Legacies can lead to legal hot water for other reasons too. The wildlife charity RSPB, for instance, has found itself at the centre of a row after considering selling off an eight-hectare plot in Cheshire that was left as a bequest. The donor asked that the land, which is now reportedly worth up to £6m, never be built on.
Chris Millward, chief executive at the Institute of Legacy Management, insists that, while neither case sets a legal precedent, charities have much to learn from both.
Unlike other forms of fundraising, legacy administration has no formal code of practice. Some smaller charities in particular may not have qualified resources or standard operating procedures in place, Millward adds: “There isn’t unprofessionalism within the sector as such, but I think there’s always opportunity to establish what best practice might look like.”
Family first, lawyers second
First on his list would be to give precedence to family and friends. “We’d always say that … if there were room left for charity, then that would be very much appreciated,” Millward says. The Remember a Charity campaign, which represents over 140 non-profit organisations, pushes the same line.
Second would be to encourage donors to contact an independent solicitor. Wills that are professionally written and up to date are far less likely to face contestation in the courts.
Thirdly, charities should do their best to avoid making binding commitments linked to legacies. Far better is to express the purpose of a legacy as a “wish” or “desire”, thus leaving the charity with flexibility should their goals or circumstances change in the future.
This last point may prove harder than it seems. The era of givers who trust charities to act on their behalf is dying out, Millward concedes. Younger donors demand greater transparency and want a more direct say in how their bequests are used.

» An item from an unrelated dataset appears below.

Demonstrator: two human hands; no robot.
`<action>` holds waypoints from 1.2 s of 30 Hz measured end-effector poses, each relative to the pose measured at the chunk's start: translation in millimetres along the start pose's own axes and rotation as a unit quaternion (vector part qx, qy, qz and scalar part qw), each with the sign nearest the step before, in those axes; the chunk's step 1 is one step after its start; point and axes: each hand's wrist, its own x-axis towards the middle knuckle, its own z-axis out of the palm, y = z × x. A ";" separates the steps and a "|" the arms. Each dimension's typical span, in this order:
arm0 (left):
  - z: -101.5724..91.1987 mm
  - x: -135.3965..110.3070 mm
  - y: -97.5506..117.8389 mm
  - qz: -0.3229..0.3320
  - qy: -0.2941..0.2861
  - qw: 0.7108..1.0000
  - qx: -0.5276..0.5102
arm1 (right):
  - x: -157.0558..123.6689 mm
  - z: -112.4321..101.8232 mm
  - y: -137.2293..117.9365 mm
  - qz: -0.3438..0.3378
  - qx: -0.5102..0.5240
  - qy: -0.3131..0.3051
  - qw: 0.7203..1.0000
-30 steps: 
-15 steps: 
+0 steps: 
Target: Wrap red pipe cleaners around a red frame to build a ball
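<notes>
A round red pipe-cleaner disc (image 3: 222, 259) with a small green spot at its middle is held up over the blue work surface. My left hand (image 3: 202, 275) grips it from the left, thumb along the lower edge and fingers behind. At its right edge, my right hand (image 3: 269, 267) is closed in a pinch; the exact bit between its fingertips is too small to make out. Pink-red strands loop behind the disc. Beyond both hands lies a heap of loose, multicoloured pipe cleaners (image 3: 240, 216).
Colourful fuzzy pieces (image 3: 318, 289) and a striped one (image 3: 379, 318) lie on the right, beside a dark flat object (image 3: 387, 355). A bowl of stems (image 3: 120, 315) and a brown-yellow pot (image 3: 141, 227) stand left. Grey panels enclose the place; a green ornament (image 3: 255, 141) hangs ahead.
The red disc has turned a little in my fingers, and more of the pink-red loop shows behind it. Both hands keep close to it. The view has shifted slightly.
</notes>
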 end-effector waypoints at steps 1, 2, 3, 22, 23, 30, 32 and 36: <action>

“For some donors, the desire to link it [a legacy] more specifically to a particular area or theme of work is very, very strong and one that’s rising … Charities are going to have to respond to that,” he states.
One option is for fundraisers to encourage donors who are considering leaving a legacy to discuss their intentions directly with the respective charity. Many don’t, often because they fear being hassled for other fundraising requests.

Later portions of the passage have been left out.